◆ WORK TO BE COMPLETED ◆
Could you give the data below again exactly, apart from the pictures?

◆ DATA SEGMENT ◆
--- START ---

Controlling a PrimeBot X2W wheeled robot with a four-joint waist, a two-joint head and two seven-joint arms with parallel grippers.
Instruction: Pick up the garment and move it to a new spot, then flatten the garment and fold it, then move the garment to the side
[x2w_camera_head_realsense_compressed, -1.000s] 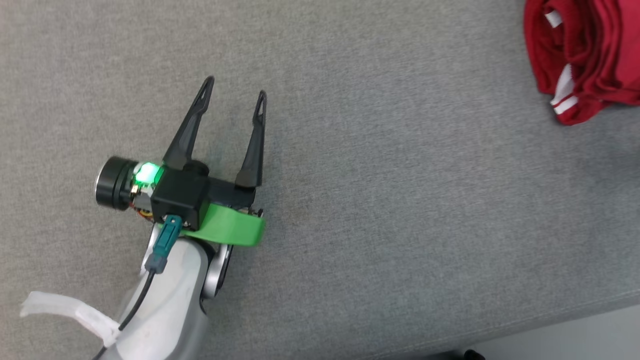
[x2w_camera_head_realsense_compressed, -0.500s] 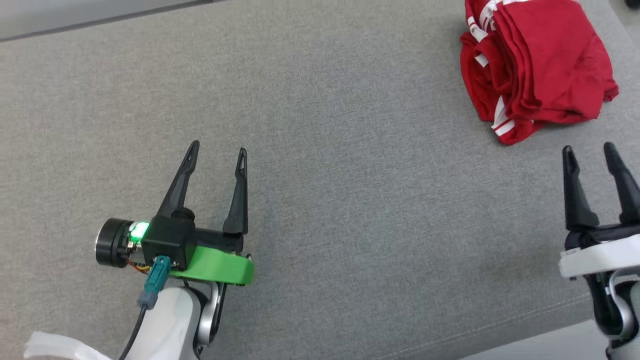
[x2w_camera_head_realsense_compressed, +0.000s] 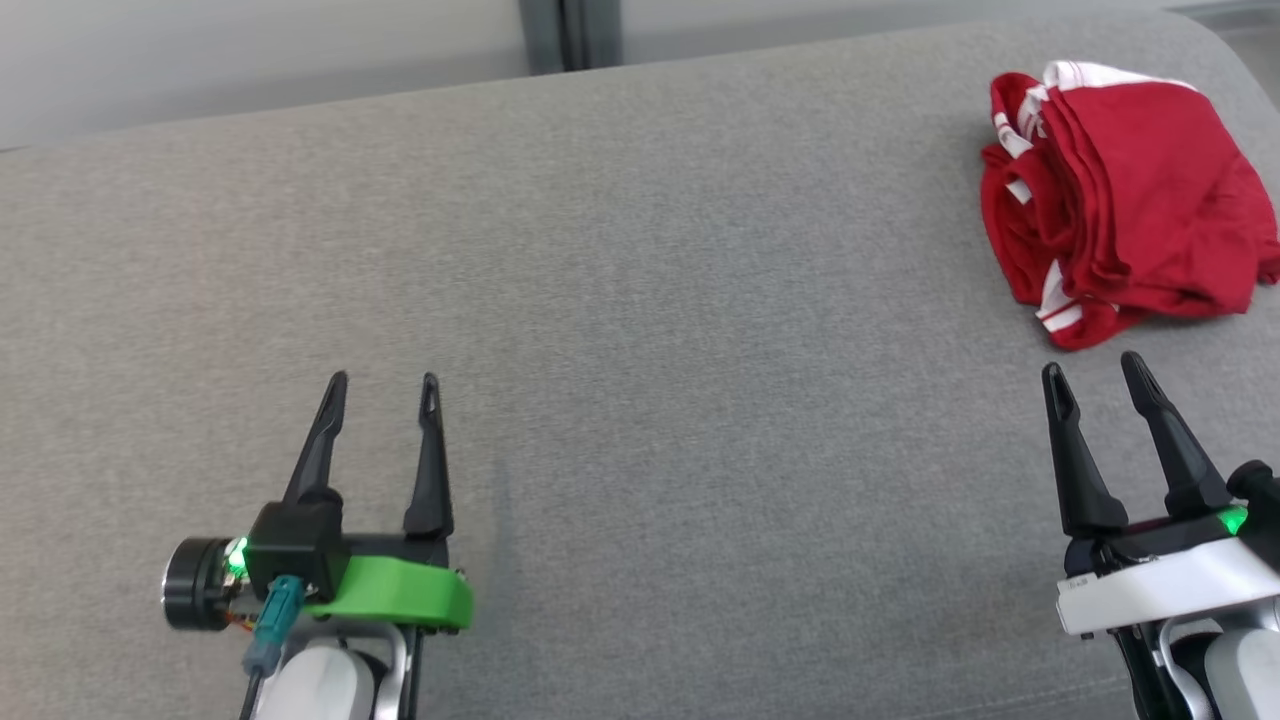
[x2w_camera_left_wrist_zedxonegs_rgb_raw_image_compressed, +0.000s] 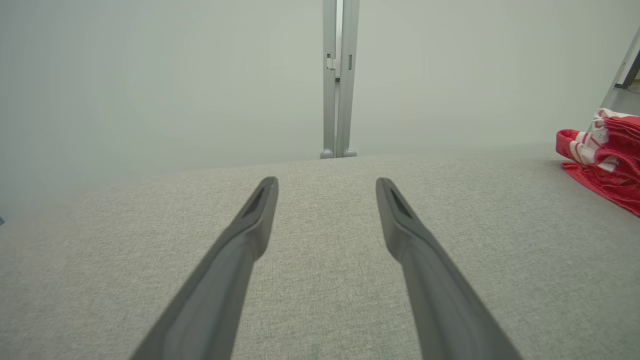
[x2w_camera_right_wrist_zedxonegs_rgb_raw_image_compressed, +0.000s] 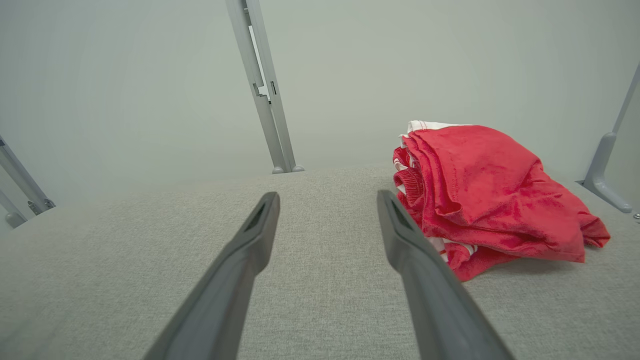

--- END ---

◆ WORKED SOLUTION ◆
Controlling a PrimeBot X2W wheeled robot with a four-joint waist, a two-joint head and two seven-joint arms with parallel grippers.
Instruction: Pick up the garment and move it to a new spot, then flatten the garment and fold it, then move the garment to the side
[x2w_camera_head_realsense_compressed, -1.000s] 
[x2w_camera_head_realsense_compressed, -0.500s] 
[x2w_camera_head_realsense_compressed, +0.000s] 
[x2w_camera_left_wrist_zedxonegs_rgb_raw_image_compressed, +0.000s] 
[x2w_camera_right_wrist_zedxonegs_rgb_raw_image_compressed, +0.000s] 

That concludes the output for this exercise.